Wow, that is one wicked plot. I sure didn’t expect things to bounce around that much!

its not supposed to animate but I think slack just loads it slower giving that effect, I was surprised when I opened it!

this one shows that we are about as accurate and a little bit faster after we add warmup time to rkt.

(Of course a plot of means should have standard error.) Is the rkt advantage more obvious in a plot with more classes (so, harder inference problem)?


from when I ploted with 20 trials the only difference was jags having much larger startup time

I am running 25–10000 right now, lets see

@ccshan here is the script for setting up mallet https://github.com/rjnw/hakaru-benchmarks/blob/master/testcode/mallet/Makefile it needs 20_newsgroup in the input folder which can be generated using https://github.com/rjnw/hakaru-benchmarks/blob/master/input/download-data.sh

also the jags script for naive bayes https://github.com/rjnw/hakaru-benchmarks/blob/master/testcode/jagssrc/NaiveBayesModel.R I ran it but it didn’t finish for 1 hr where the execution didn’t even reach line 50

okay for 25–10000 jags does first sweep at 100 seconds after that around .7 seconds each, rkt does 20 sweeps in 4–5 seconds. should I still go forward with this and run more or reduce the dataset?

I am slightly disappointed that the GMM benchmarks so far have not shown that simplification (integrating out latent variables) helps. So if you can find some evidence of that (whether it’s by having more data points or fewer), that would be nice. But it’s probably more urgent for you to describe the experimental setup in writing.

For example, I wonder for the 25–10000 experiment you describe: If you ignore the initialization time, how does jags compare against rkt in terms of accuracy over time?


I will run them for longer tonight, but from this one it looks like their might be some advantage in terms of accuracy as well

Yeah… If you divide the shading width by the square root of the number of trials (https://en.m.wikipedia.org/wiki/Standard_error), maybe you can get the shading to not overlap? :thinking_face::sunglasses:


I also removed the warmup

how many classes for 10000 do you think we can go? as the runtime depends on points I will just run for the maximum classes for 10000 that make sense

50 maybe?

If you think it might help, sure, I don’t see what’s wrong with 50 classes

well if the maximum accuracy goes really low that might not also look good. for 25 it already is only 50%

okay it’s not that bad, around 45%

Throwing away warmup seems wrong. We care about total time to get good answers, no? And that means looking at, well, total time and accuracy.

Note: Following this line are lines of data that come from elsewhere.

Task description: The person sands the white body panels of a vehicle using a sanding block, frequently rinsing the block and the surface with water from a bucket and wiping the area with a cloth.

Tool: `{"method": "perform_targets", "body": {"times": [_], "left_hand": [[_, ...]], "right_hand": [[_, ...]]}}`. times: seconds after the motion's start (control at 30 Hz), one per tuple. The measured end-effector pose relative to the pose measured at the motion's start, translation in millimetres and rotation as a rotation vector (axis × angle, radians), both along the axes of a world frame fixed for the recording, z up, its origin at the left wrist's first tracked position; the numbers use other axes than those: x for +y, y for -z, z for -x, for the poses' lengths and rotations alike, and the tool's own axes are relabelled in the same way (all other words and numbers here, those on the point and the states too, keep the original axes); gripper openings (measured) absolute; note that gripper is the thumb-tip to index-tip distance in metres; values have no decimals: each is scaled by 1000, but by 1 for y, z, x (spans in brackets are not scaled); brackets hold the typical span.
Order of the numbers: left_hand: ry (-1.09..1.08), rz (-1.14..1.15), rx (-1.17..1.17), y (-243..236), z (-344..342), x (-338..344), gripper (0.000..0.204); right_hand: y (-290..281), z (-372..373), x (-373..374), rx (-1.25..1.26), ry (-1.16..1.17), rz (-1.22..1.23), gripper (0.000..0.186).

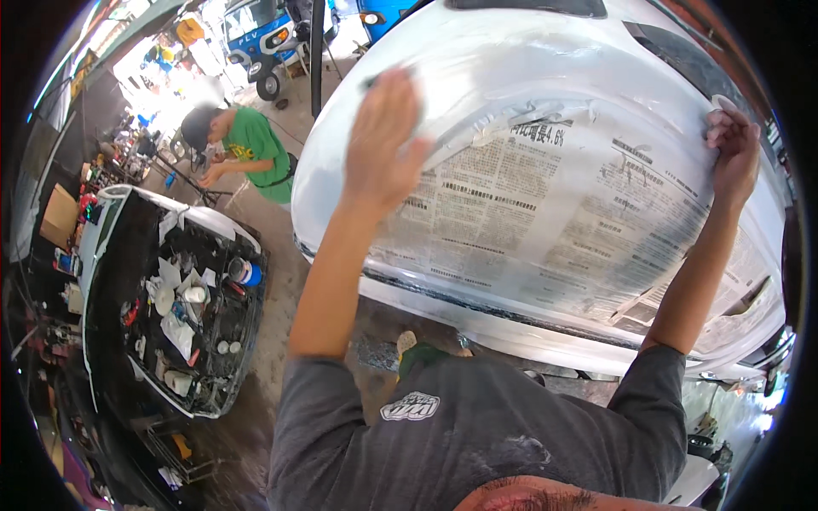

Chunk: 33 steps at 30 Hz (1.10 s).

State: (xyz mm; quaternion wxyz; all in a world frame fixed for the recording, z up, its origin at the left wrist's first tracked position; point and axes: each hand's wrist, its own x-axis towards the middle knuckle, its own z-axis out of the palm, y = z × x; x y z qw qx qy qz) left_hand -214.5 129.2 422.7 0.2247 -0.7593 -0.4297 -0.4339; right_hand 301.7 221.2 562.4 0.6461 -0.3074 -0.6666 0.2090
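A white car body panel [426,51] fills the upper right, with a large area masked by newspaper [511,204]. My left hand [383,136] is on the white paint beside the masking's upper left, fingers together over a small dark object that is mostly hidden beneath them. My right hand [731,149] is raised at the panel's right, beside the masking, its fingers curled at a pale ring-like item [721,103], too small to identify surely.
A co-worker in a green shirt [260,149] stands at the left, hands together. Below them is a detached white-rimmed panel [239,226] holding tools, cans and scraps. Blue vehicles [247,21] stand behind, and cluttered shelving [60,221] lines the far left.
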Motion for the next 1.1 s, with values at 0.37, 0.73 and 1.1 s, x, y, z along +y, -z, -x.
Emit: {"method": "perform_targets", "body": {"times": [0.37, 0.73, 1.1], "left_hand": [[155, -39, 93, -72, -63, 38, 64], [196, 13, 487, -78, -7, 23, 59], [212, 34, 551, -66, 0, 31, 72]], "right_hand": [[-4, 34, -12, 45, 266, 55, 59], [-3, 34, -8, 91, 317, 52, 52], [-3, 59, -23, 205, 375, -64, 48]]}}
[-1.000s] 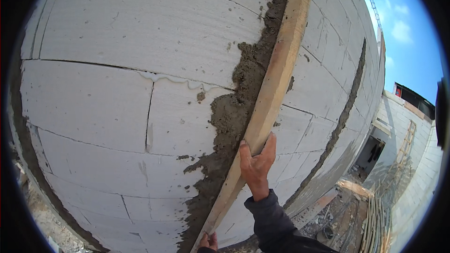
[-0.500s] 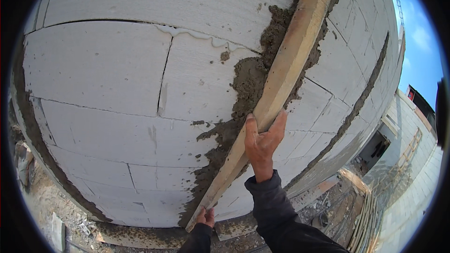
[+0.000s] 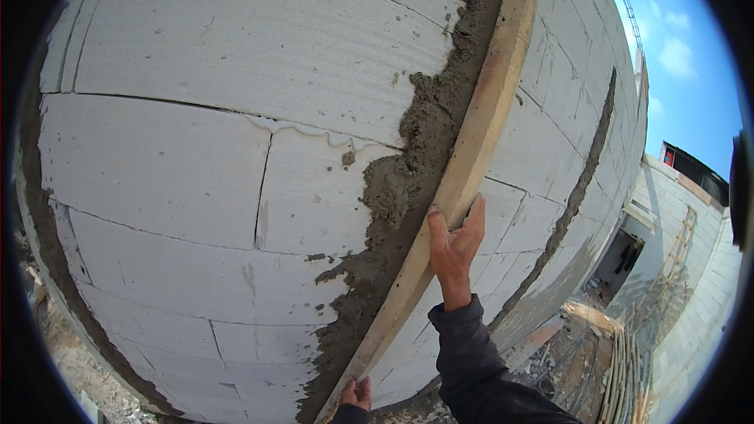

Also, wouldn’t it make sense to also run these tests on manufactured data where we know the ‘ground truth’? That way we’d at least be able to know if we’re actually converging or just floundering around.

Right now, if we take into account warm-up time, we win even bigger. But we’re not taking into account the time it takes to simplify the Hakaru, for example.
In this GMM benchmark, we are using manufactured data where we know the ground truth. That’s how accuracy is computed. You’d know this if you had read the nonexistent experimental setup description write-up.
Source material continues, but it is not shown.